Color shifting is the principle of working with color-on-color and pushing color direction. “Perhaps it needs to shift a little toward blue or a little more red. You can accomplish this with color sprays.” Design Master color products are delivered in an ultra-fine mist which helps when shifting colors.
“For example, if you need a peach-tone bloom that you don't have. Peach albeit, a lighter value, has an influence of red and yellow. Select light valued colors of yellow and red. Mist a soft yellow flower with a pink color spray to create the flower color you need,” Gretchen continues. A monochromatic shift is basically shifting the value of a color.
“If you have a light-colored flower, say in pink, and you want a deeper pink choose a deeper colored spray to create what you need.”
Photo: Design Master
(Pink Glow on Orange – makes a fun neon-ish pink!)
Color Spraying Fresh Flowers
“One short-term lifesaver, especially for event florists, is that you can conceal blemishes on pricey blossoms and avoid losing profits,” says Gretchen. White flowers seem to show blemishes the most. Blooms like lilies, orchids and roses, as they get a little older, start to look a somewhat transparent. You can bump up the color by spraying Color Tool Flat White on the backside of the blooms. Making them usable for a short-term event, so you're not tossing a pricey blossom out. The color will look natural, but stronger.

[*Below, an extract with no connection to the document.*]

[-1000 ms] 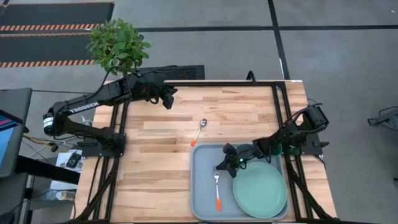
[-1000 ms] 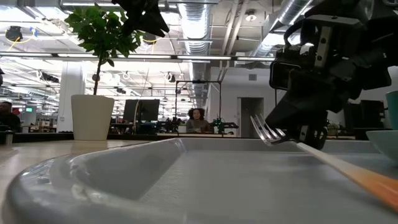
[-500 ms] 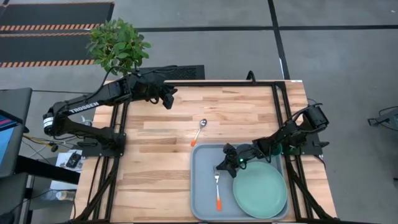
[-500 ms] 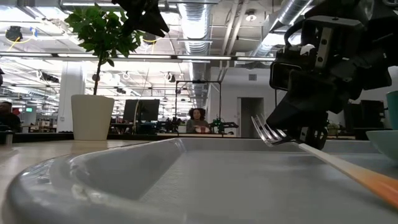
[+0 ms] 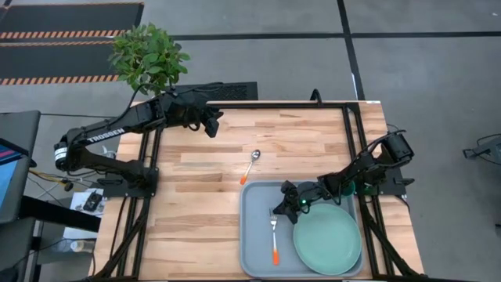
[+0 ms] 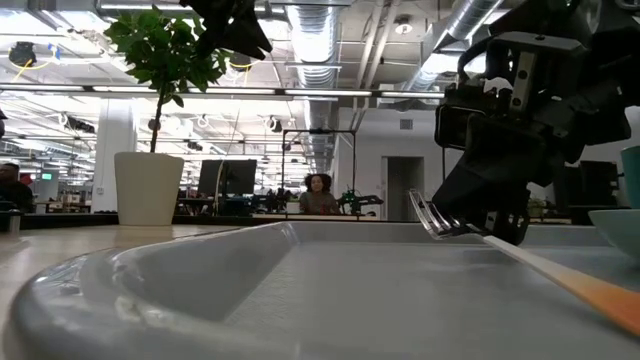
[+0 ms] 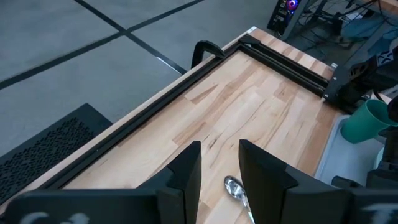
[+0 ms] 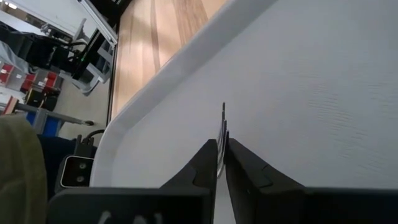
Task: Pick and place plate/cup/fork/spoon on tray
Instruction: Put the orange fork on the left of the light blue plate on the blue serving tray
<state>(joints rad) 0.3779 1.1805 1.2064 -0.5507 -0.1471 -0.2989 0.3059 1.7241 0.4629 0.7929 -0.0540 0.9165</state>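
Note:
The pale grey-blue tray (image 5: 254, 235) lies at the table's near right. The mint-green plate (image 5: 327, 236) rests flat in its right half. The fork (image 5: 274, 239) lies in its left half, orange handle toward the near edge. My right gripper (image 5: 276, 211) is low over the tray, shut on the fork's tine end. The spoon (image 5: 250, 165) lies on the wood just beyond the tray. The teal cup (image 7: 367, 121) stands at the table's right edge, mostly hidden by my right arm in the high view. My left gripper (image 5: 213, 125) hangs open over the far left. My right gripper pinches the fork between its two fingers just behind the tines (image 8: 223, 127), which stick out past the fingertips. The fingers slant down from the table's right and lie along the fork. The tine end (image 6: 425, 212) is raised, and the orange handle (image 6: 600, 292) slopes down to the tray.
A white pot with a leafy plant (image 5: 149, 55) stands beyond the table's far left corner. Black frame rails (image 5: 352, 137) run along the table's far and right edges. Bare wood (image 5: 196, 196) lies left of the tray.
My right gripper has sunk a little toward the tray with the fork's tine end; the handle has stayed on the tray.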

“Hydrangea, the darling of the flower world, is another great canvas for spray color.” Sometimes you need a color that’s not available and can spray it. Many florists have revealed that they buy less expensive white, green, or blue varieties and shift the colors to make them look a pricey antique hydrangea. They can charge as much and make more profit.
Be cautious while spraying. “The propellant in color spray is very cold when delivered out of the nozzle. To avoid freezing petals hold the can a distance of 15 to 18 inches from the flower,” Gretchen continues. This allows the propellant to evaporate before the color lands on its surface. “When you've sprayed too close, and there is petal freezing, you'll see a browning of the bloom.”
Color Spraying Foliages
Color spraying foliages is another interesting way to add color or texture to a design. Foliages have varying textures. Some hold color stronger than others. Test spraying a leaf is a good idea to determine results.
Prior to color spraying, it’s important to see that the surface is free of any kind of oily residue or leaf shine. “Sometimes in production and packaging from the grower a leaf shine has been applied. This can interfere with the adhesion of the spray,” explains Gretchen. One way to remove the oils is to use a very soft cloth and rub the surface. At times, a light solution of detergent and water may be needed to help cut through the oils.
When spraying a large leaf like a monstera, start with a coat of silver. “Basically, silver acts like a primer,” Gretchen suggests. “When you need to go from dark to light color or cut interference from a base color, spray first with silver then with your desired color.” This helps to achieve a clean application of the color finish.
Try this paint saving tip - color spray multiple materials at once. For instance, several large foliage leaves. Position a drop cloth, plastic sheeting, or cardboard on the floor below to catch paint overspray. Lay the leaves you're going to spray next atop the material on the floor. As you're color spraying one item in-hand, the extra mist falls down on the other items and it begins to cover them. The overspray will begin to lightly coat the materials you'll be spraying next.
Photo: Design Master
(Monstera leaf with Super Silver primer to enhance the brighter Raspberry color. Reduces the number of coats needed.)